Data: Begin

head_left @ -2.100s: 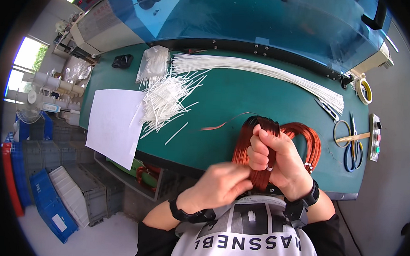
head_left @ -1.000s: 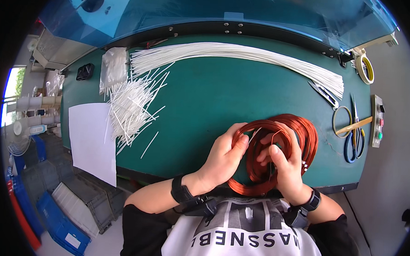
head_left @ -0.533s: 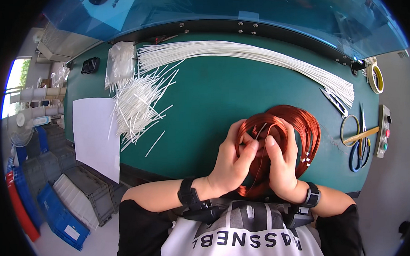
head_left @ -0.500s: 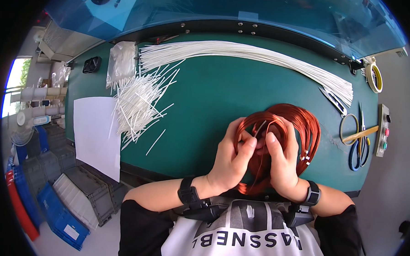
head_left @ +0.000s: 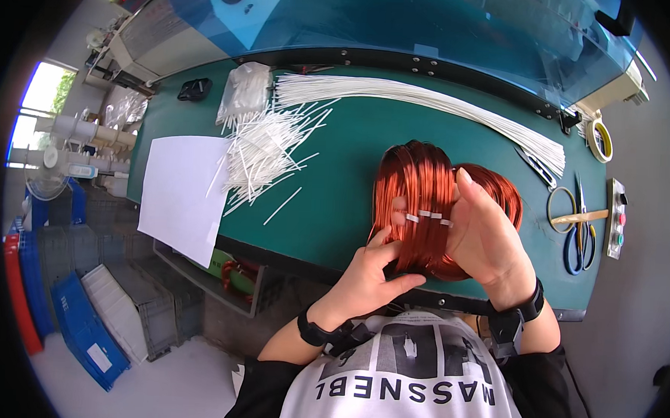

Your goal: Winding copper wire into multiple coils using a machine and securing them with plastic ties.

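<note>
Reddish copper wire coils [head_left: 419, 175] stand bunched at the near edge of the green table, several loops side by side. Small white sleeves [head_left: 430, 214] sit in a row across the front strands. My left hand [head_left: 373, 278] is at the lower left of the bundle, its fingers partly behind the strands and its thumb stretched across the lower end. My right hand [head_left: 491, 238] cups the bundle from the right, thumb pointing up and palm partly showing; its other fingers are hidden behind the wire.
Short white tubes [head_left: 266, 150] lie heaped beside a white sheet [head_left: 182, 195] and a clear plastic bag [head_left: 244, 93]. Long white tubes [head_left: 429, 101] stretch along the back. At right are a cutter [head_left: 537, 167], scissors [head_left: 579, 242], a tape roll [head_left: 600, 140] and a button box [head_left: 616, 219].
The copper coils have been turned, so the row of white sleeves now faces me between my hands. My left hand has moved lower, and the right has shifted outward. The view has tilted slightly.
</note>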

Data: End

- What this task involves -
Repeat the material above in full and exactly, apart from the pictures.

- Output of the task -
head_left @ -2.100s: 
head_left @ -1.000s: 
head_left @ -0.533s: 
head_left @ -0.500s: 
head_left @ +0.000s: 

Your goal: Winding copper wire into multiple coils using a machine and securing them with plastic ties.

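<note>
Reddish copper wire coils [head_left: 419, 175] stand bunched at the near edge of the green table, several loops side by side. Small white sleeves [head_left: 430, 214] sit in a row across the front strands. My left hand [head_left: 373, 278] is at the lower left of the bundle, its fingers partly behind the strands and its thumb stretched across the lower end. My right hand [head_left: 491, 238] cups the bundle from the right, thumb pointing up and palm partly showing; its other fingers are hidden behind the wire.
Short white tubes [head_left: 266, 150] lie heaped beside a white sheet [head_left: 182, 195] and a clear plastic bag [head_left: 244, 93]. Long white tubes [head_left: 429, 101] stretch along the back. At right are a cutter [head_left: 537, 167], scissors [head_left: 579, 242], a tape roll [head_left: 600, 140] and a button box [head_left: 616, 219].
The copper coils have been turned, so the row of white sleeves now faces me between my hands. My left hand has moved lower, and the right has shifted outward. The view has tilted slightly.
</note>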

There's nothing left to add to the answer.